Em seguida, ela entrou na cozinha, e Sidney, feliz em sua imunidade, estendeu a mão para o açucareiro, mais para implicar com Tom do que por estar mesmo com vontade – com um ar de superioridade que era realmente intolerável. Mas os dedos de Sid escorregaram e o açucareiro caiu e se quebrou. Tom entrou em êxtase – era tal a volúpia de prazer que até mesmo controlou a língua e ficou em silêncio. Disse para si próprio que não ia proferir uma só palavra, mesmo quando sua tia voltasse, mas ficaria sentado perfeitamente à vontade até que ela perguntasse quem tinha feito a travessura. Só então ele contaria, e não haveria vingança mais doce no mundo do que ver aquele modelo de criança bem comportada “levar a dele”, mesmo sendo o favorito da tia. Estava com o coração tão cheio de alegria, que mal se conteve quando a velha senhora retornou e ficou parada, contemplando o desastre, enquanto soltava relâmpagos de fúria através de seus óculos. Ele falou consigo mesmo: “Chegou a hora!” E, no momento seguinte, eis que estava caído no assoalho! A poderosa palma da mão de sua tia estava erguida para bater uma segunda vez, quando Tom protestou:

– Espere aí, titia, por que a senhora está batendo em mim? Foi Sid quem quebrou o açucareiro!

Tia Polly parou, perplexa, e Tom esperou que ela se desculpasse com palavras de arrependimento e consolação. Mas quando ela conseguiu controlar a língua de novo, a única coisa que disse foi:

– Ah, é? Bem, você não perdeu nada por apanhar, eu garanto!
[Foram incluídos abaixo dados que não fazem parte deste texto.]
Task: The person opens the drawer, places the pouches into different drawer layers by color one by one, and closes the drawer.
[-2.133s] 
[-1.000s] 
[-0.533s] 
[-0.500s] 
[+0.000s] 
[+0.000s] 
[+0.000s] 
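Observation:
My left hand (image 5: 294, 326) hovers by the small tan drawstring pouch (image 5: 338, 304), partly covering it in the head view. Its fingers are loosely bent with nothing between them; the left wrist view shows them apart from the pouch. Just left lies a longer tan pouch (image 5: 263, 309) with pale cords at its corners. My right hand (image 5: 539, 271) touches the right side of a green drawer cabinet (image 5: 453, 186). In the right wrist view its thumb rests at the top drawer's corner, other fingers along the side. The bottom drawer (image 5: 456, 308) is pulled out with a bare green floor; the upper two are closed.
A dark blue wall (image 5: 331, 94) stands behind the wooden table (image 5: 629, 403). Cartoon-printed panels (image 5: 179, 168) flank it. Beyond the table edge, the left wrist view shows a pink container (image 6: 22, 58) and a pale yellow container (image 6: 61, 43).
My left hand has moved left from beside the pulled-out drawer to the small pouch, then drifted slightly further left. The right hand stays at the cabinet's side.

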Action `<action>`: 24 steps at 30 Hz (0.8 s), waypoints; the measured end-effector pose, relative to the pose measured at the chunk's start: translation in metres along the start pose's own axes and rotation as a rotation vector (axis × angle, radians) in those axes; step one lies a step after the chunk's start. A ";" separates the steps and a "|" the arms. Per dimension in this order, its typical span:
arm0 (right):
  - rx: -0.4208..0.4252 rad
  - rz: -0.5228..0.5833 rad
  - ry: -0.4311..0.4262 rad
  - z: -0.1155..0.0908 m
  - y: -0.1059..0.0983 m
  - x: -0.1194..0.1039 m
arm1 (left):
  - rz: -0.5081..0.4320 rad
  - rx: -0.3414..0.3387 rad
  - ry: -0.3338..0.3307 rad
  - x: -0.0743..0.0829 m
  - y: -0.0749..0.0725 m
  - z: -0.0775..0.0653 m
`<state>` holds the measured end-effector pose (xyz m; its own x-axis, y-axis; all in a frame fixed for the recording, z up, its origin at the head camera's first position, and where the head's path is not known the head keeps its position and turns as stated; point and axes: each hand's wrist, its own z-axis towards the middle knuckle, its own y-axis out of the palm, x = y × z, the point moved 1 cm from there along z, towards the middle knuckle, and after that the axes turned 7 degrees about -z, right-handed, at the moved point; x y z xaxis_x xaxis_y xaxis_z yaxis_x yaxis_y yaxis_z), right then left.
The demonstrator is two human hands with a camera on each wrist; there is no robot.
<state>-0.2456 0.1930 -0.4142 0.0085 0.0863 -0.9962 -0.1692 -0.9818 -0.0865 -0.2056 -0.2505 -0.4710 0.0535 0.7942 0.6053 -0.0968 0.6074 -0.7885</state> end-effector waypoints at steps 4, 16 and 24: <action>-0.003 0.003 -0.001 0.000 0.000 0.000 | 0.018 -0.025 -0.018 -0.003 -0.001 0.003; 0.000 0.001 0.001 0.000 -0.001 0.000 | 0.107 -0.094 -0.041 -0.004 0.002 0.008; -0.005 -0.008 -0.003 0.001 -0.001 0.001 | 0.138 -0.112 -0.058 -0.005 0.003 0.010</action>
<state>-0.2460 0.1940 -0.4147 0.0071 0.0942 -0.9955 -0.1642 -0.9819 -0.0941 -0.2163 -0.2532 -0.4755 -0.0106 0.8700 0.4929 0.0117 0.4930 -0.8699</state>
Pode não ter quebrado o açucareiro, mas aposto que fez alguma outra travessura enquanto eu não estava olhando, garanto que sim!

E nesse momento, sua consciência a repreendeu, e ela ficou ansiosa por dizer alguma coisa gentil e amorosa; mas pensou que isso seria como uma confissão de que estava errada, e a disciplina proibia que um adulto reconhecesse um erro cometido contra uma criança. Assim, ela ficou em silêncio e continuou realizando suas tarefas, mas com o coração pesado. Tom ficou amuado em seu canto, multiplicando intimamente suas queixas e reclamações. Ele sabia que a tia, no fundo de seu coração, estava na palma de sua mão, como se estivesse de joelhos à sua frente, e sentia-se sombriamente gratificado com esta percepção. Ele não ia dar o menor sinal de que pretendia fazer as pazes e tampouco iria reconhecer a menor abertura da parte dela. Percebia muito bem que, de vez em quando, ela lhe lançava olhares ansiosos através de uma camada de lágrimas, mas recusou-se a reconhecê-los. Ele se imaginou doente, em seu leito de morte, com o rosto da tia curvado sobre ele, suplicando por uma única palavra de perdão; mas nesse momento ele voltaria o rosto para a parede e morreria sem proferir essa palavra.